Стояла ночь. Небо было ясно, полно звезд, и над лесом висела огромная белая луна. Кто насмотрелся фильмов про оборотней, в такую ночь будет ждать волчьего воя и нападения вервольфа. Но вокруг было тихо. На поляне вокруг костра спали, завернувшись в шкуры и покрывала, пятеро мужчин. Двое стояли на часах. Очевидно, мы так далеко находились от жилья, что они не опасались никакого нападения и спокойно развели огонь. Один из часовых расположился рядом с повозкой. Он что-то сказал мне, но я его, разумеется, не поняла. Тогда он поднес руку ко рту. Еда? О господи! Еще бы! Да, да, я умираю с голоду! А еще пить, во рту пересохло. И снова в кусты. Он понял мой жест, широко ухмыльнулся и кивнул.
Я заковыляла в кусты. А там оказался пруд, затянутый тонким льдом. Часовой на меня не смотрел, он отошел к своему приятелю, они тихо о чем-то говорили. Возможно, о том, что делать со мной. Мне надо смываться! Но просто так убежать в лес — это верная смерть. Не утопиться ли в пруду? Вон и прорубь уже имеется, в ней звезды отражаются. Глубоко ли тут?

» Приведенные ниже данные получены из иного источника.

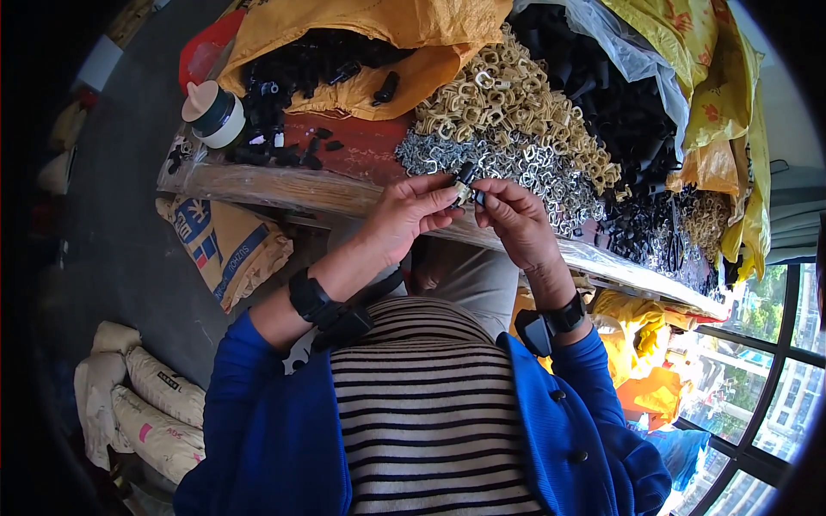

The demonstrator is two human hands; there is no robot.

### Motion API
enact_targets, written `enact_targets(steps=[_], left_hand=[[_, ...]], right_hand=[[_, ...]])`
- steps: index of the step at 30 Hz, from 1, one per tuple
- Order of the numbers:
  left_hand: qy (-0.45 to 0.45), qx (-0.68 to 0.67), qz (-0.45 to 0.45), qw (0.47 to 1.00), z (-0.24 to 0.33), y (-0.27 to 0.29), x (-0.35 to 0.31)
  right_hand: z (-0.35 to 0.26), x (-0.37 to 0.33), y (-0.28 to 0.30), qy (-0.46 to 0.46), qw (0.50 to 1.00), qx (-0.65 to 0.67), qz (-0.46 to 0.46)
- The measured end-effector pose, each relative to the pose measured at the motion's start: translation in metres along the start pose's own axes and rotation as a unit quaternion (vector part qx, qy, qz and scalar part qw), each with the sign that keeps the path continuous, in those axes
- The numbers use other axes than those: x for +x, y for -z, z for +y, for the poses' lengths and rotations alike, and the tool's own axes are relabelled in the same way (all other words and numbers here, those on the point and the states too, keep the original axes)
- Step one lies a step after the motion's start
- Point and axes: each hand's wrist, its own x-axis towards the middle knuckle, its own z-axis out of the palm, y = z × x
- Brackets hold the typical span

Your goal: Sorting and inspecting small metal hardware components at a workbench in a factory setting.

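Above the table's front edge, my two hands meet over a small black plastic fitting (465, 170) with a beige clip (462, 193) around its lower part. My left hand (403, 212) pinches this fitting between thumb and fingers. Close beside it, my right hand (521, 227) is closed on a small black piece (479, 198); its exact shape is partly hidden by the fingers. Just beyond the hands lie a heap of silver bent metal clips (525, 165) and a larger heap of beige plastic clips (499, 90).
Black plastic parts (615, 107) are piled at the right back. More spill from an orange bag (370, 24) at the left back. A lidded cup (213, 116) stands at the table's left end. Sacks (159, 404) lie on the floor at left. Windows (774, 370) are at right.
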Motion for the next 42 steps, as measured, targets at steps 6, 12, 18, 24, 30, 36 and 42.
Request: enact_targets(steps=[6, 12, 18, 24, 30, 36, 42], left_hand=[[0.007, 0.003, -0.001, 1.000, -0.001, -0.001, -0.001], [0.012, -0.002, -0.011, 1.000, -0.002, -0.001, -0.001], [0.022, 0.005, -0.019, 1.000, -0.004, -0.001, -0.001], [0.032, -0.005, -0.025, 0.999, -0.003, 0.001, 0.002], [0.028, -0.037, -0.022, 0.999, -0.007, 0.006, 0.001], [0.046, -0.021, -0.046, 0.998, -0.008, 0.004, -0.003], [0.063, -0.011, -0.023, 0.998, -0.018, 0.008, -0.003]], right_hand=[[-0.007, -0.001, -0.005, 0.060, 0.990, -0.131, -0.007], [-0.019, -0.001, -0.017, 0.060, 0.984, -0.166, -0.005], [-0.009, 0.002, -0.007, 0.088, 0.980, -0.178, 0.022], [0.000, 0.004, -0.008, 0.085, 0.980, -0.173, 0.058], [0.011, 0.006, -0.014, 0.219, 0.891, -0.390, 0.080], [0.013, -0.004, -0.022, 0.273, 0.801, -0.518, 0.123], [0.025, -0.006, -0.012, 0.351, 0.733, -0.577, 0.085]])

Секундочку! К черту глубину! Это мой шанс на спасение!
Я немного пошлепала ладонью по воде.
— Милдред, — зашептала я в воду. — Милдред! — повторила я настойчивей.
И она явилась! Минуты не прошло, как ее голова показалась над водой, озаренная полной луной. И собиралась было уже вся выйти на берег, но я дала знак и прошептала:
— Приведи Ли.
Она кивнула и скрылась в воде. Лучше бы мне прыгнуть за ней. Один из часовых сзади сгреб меня за волосы и повалил на спину, не отпуская волос и что-то ворча. Головная боль запульсировала с новой силой.